I always missed how Photoshelter took care of my images and decided to revisit them when I saw that the legendary Joe McNally uses them. I thought things might have improved, so we signed up a for another trial, but alas, the same issues.

The Good – No the Great!

So I thought to myself if Joe is using them what gives? He certainly must have high demands of his web presence? Well if you look closely at Joe’s website, it is a blend, he uses Photoshelter for his portfolio and then WordPress for all the other stuff. Okay, I could live with that too, but I want something of a seamless integration. What you see here today is that vision!

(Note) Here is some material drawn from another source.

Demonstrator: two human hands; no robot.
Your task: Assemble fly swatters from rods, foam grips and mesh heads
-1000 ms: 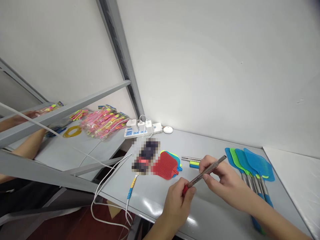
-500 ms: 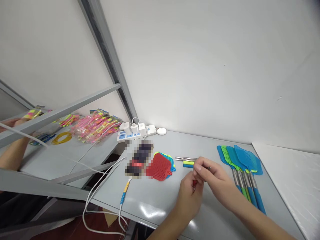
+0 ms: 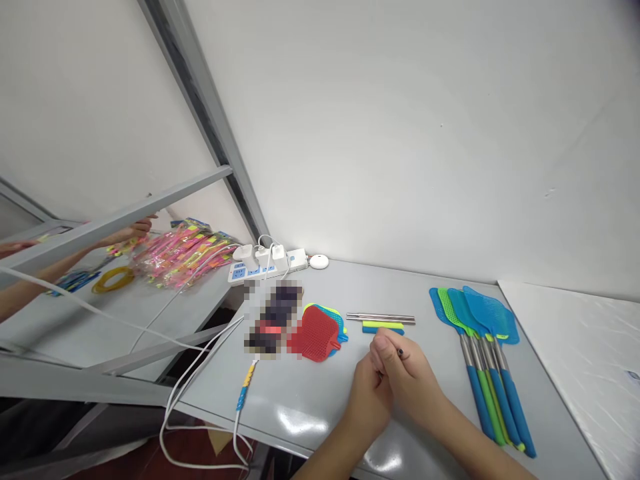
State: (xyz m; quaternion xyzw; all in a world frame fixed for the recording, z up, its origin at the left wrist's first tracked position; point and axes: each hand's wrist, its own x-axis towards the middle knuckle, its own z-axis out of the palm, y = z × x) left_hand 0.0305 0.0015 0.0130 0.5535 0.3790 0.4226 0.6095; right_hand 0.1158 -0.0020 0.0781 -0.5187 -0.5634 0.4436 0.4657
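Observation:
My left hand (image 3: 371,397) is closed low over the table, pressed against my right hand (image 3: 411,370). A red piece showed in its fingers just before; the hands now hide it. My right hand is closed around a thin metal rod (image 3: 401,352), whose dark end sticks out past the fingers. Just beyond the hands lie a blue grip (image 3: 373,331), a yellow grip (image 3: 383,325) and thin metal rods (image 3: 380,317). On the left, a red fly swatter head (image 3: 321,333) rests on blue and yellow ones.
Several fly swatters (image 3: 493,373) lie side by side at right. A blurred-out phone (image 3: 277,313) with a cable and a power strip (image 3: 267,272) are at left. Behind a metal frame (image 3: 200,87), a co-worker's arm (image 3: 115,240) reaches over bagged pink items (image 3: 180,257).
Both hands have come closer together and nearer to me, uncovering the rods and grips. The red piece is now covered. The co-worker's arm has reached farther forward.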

I haven’t found a tool yet, and there are numerous ones out there that provide the level of image management and security that Photoshelter provides and by using WordPress for everything else, I can have my custom pages, the granular control over my SEO and one of the best online image management portals out there.

The only way you could get something like this today would be to spend the money and design it yourself, so this is the next best thing. Sure it means that I have to use two different tools for my website presence, but it is a small price to pay.

Sometimes you just need to take a second look at things to see the potential, had it not been for the closer scrutiny that we conducted with Joe McNally’s site we would have passed Photoshelter yet once again.

If you are a photographer that cares for his or her images, take a look at Photoshelter.